_The task_
What you should output is the data below, unchanged in every character.

*** Block opens ***

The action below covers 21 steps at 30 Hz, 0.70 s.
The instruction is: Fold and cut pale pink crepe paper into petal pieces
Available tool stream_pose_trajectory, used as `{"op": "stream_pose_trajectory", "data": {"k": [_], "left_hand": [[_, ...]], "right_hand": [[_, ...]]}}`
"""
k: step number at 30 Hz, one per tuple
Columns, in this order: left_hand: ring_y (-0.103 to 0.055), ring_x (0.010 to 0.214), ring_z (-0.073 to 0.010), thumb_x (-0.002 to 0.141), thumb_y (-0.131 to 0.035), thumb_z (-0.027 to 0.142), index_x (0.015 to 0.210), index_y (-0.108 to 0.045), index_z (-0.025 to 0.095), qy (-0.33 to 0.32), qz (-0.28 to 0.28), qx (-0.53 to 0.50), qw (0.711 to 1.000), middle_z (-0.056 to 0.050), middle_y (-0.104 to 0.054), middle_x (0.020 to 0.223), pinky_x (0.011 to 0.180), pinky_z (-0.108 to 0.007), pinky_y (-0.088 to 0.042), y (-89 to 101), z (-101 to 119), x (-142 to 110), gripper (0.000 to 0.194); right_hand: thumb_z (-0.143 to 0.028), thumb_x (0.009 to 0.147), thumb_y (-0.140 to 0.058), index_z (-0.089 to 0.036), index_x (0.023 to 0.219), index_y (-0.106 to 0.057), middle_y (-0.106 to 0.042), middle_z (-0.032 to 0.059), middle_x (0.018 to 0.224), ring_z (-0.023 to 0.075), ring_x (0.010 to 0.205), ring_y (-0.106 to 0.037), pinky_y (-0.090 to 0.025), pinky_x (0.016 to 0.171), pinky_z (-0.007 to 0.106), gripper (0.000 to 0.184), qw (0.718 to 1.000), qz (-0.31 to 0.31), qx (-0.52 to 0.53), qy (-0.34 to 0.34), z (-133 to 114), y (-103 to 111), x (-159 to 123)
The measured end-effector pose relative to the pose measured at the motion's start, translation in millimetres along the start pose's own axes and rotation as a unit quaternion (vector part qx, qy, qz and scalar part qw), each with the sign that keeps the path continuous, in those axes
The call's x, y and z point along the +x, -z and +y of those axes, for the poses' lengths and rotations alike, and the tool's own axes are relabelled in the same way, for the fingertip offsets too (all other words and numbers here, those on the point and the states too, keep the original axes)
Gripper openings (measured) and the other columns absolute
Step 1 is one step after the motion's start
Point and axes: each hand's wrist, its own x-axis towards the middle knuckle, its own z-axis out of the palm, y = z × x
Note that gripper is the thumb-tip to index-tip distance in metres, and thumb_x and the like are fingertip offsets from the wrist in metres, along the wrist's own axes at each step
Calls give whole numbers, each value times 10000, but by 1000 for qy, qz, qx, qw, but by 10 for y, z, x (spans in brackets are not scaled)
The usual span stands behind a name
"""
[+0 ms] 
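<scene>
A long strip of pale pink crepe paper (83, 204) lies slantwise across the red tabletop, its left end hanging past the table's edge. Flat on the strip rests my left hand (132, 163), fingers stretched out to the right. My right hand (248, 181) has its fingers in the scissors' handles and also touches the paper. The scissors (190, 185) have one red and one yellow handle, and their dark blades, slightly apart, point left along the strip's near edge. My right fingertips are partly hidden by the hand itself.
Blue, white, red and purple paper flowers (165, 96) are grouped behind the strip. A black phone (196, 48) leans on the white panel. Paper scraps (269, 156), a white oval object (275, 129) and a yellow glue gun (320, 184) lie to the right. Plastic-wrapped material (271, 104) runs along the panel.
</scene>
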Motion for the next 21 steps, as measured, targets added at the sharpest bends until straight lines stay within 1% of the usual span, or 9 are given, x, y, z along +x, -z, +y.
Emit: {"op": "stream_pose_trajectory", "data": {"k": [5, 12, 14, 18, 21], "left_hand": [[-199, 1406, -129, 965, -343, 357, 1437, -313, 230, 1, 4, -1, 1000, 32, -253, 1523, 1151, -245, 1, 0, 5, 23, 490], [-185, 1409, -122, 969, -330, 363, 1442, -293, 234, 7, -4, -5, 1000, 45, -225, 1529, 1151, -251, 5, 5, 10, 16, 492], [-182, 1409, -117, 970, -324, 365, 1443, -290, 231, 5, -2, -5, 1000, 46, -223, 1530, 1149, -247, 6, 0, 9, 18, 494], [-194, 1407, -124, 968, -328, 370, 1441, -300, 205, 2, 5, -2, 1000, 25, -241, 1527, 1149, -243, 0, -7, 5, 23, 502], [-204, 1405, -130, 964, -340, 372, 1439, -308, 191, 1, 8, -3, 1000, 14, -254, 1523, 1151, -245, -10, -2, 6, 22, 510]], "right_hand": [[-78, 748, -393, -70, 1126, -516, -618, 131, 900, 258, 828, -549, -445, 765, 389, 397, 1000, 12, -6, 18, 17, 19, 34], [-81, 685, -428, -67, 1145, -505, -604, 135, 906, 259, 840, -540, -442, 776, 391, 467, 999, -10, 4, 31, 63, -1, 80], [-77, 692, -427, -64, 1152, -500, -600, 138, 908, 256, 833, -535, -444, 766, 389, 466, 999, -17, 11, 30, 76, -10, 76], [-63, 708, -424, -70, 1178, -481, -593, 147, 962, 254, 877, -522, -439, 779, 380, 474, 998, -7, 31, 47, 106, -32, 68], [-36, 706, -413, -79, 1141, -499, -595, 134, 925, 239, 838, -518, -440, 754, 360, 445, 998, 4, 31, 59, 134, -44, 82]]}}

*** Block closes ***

_Task response_
The action below covers 21 steps at 30 Hz, 0.70 s.
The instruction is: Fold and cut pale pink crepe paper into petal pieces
Available tool stream_pose_trajectory, used as `{"op": "stream_pose_trajectory", "data": {"k": [_], "left_hand": [[_, ...]], "right_hand": [[_, ...]]}}`
"""
k: step number at 30 Hz, one per tuple
Columns, in this order: left_hand: ring_y (-0.103 to 0.055), ring_x (0.010 to 0.214), ring_z (-0.073 to 0.010), thumb_x (-0.002 to 0.141), thumb_y (-0.131 to 0.035), thumb_z (-0.027 to 0.142), index_x (0.015 to 0.210), index_y (-0.108 to 0.045), index_z (-0.025 to 0.095), qy (-0.33 to 0.32), qz (-0.28 to 0.28), qx (-0.53 to 0.50), qw (0.711 to 1.000), middle_z (-0.056 to 0.050), middle_y (-0.104 to 0.054), middle_x (0.020 to 0.223), pinky_x (0.011 to 0.180), pinky_z (-0.108 to 0.007), pinky_y (-0.088 to 0.042), y (-89 to 101), z (-101 to 119), x (-142 to 110), gripper (0.000 to 0.194); right_hand: thumb_z (-0.143 to 0.028), thumb_x (0.009 to 0.147), thumb_y (-0.140 to 0.058), index_z (-0.089 to 0.036), index_x (0.023 to 0.219), index_y (-0.106 to 0.057), middle_y (-0.106 to 0.042), middle_z (-0.032 to 0.059), middle_x (0.018 to 0.224), ring_z (-0.023 to 0.075), ring_x (0.010 to 0.205), ring_y (-0.106 to 0.037), pinky_y (-0.090 to 0.025), pinky_x (0.016 to 0.171), pinky_z (-0.007 to 0.106), gripper (0.000 to 0.184), qw (0.718 to 1.000), qz (-0.31 to 0.31), qx (-0.52 to 0.53), qy (-0.34 to 0.34), z (-133 to 114), y (-103 to 111), x (-159 to 123)
The measured end-effector pose relative to the pose measured at the motion's start, translation in millimetres along the start pose's own axes and rotation as a unit quaternion (vector part qx, qy, qz and scalar part qw), each with the sign that keeps the path continuous, in those axes
The call's x, y and z point along the +x, -z and +y of those axes, for the poses' lengths and rotations alike, and the tool's own axes are relabelled in the same way, for the fingertip offsets too (all other words and numbers here, those on the point and the states too, keep the original axes)
Gripper openings (measured) and the other columns absolute
Step 1 is one step after the motion's start
Point and axes: each hand's wrist, its own x-axis towards the middle knuckle, its own z-axis out of the palm, y = z × x
Note that gripper is the thumb-tip to index-tip distance in metres, and thumb_x and the like are fingertip offsets from the wrist in metres, along the wrist's own axes at each step
Calls give whole numbers, each value times 10000, but by 1000 for qy, qz, qx, qw, but by 10 for y, z, x (spans in brackets are not scaled)
The usual span stands behind a name
"""
[+0 ms] 
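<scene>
A long strip of pale pink crepe paper (83, 204) lies slantwise across the red tabletop, its left end hanging past the table's edge. Flat on the strip rests my left hand (132, 163), fingers stretched out to the right. My right hand (248, 181) has its fingers in the scissors' handles and also touches the paper. The scissors (190, 185) have one red and one yellow handle, and their dark blades, slightly apart, point left along the strip's near edge. My right fingertips are partly hidden by the hand itself.
Blue, white, red and purple paper flowers (165, 96) are grouped behind the strip. A black phone (196, 48) leans on the white panel. Paper scraps (269, 156), a white oval object (275, 129) and a yellow glue gun (320, 184) lie to the right. Plastic-wrapped material (271, 104) runs along the panel.
</scene>
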Motion for the next 21 steps, as measured, targets added at the sharpest bends until straight lines stay within 1% of the usual span, or 9 are given, x, y, z along +x, -z, +y.
Emit: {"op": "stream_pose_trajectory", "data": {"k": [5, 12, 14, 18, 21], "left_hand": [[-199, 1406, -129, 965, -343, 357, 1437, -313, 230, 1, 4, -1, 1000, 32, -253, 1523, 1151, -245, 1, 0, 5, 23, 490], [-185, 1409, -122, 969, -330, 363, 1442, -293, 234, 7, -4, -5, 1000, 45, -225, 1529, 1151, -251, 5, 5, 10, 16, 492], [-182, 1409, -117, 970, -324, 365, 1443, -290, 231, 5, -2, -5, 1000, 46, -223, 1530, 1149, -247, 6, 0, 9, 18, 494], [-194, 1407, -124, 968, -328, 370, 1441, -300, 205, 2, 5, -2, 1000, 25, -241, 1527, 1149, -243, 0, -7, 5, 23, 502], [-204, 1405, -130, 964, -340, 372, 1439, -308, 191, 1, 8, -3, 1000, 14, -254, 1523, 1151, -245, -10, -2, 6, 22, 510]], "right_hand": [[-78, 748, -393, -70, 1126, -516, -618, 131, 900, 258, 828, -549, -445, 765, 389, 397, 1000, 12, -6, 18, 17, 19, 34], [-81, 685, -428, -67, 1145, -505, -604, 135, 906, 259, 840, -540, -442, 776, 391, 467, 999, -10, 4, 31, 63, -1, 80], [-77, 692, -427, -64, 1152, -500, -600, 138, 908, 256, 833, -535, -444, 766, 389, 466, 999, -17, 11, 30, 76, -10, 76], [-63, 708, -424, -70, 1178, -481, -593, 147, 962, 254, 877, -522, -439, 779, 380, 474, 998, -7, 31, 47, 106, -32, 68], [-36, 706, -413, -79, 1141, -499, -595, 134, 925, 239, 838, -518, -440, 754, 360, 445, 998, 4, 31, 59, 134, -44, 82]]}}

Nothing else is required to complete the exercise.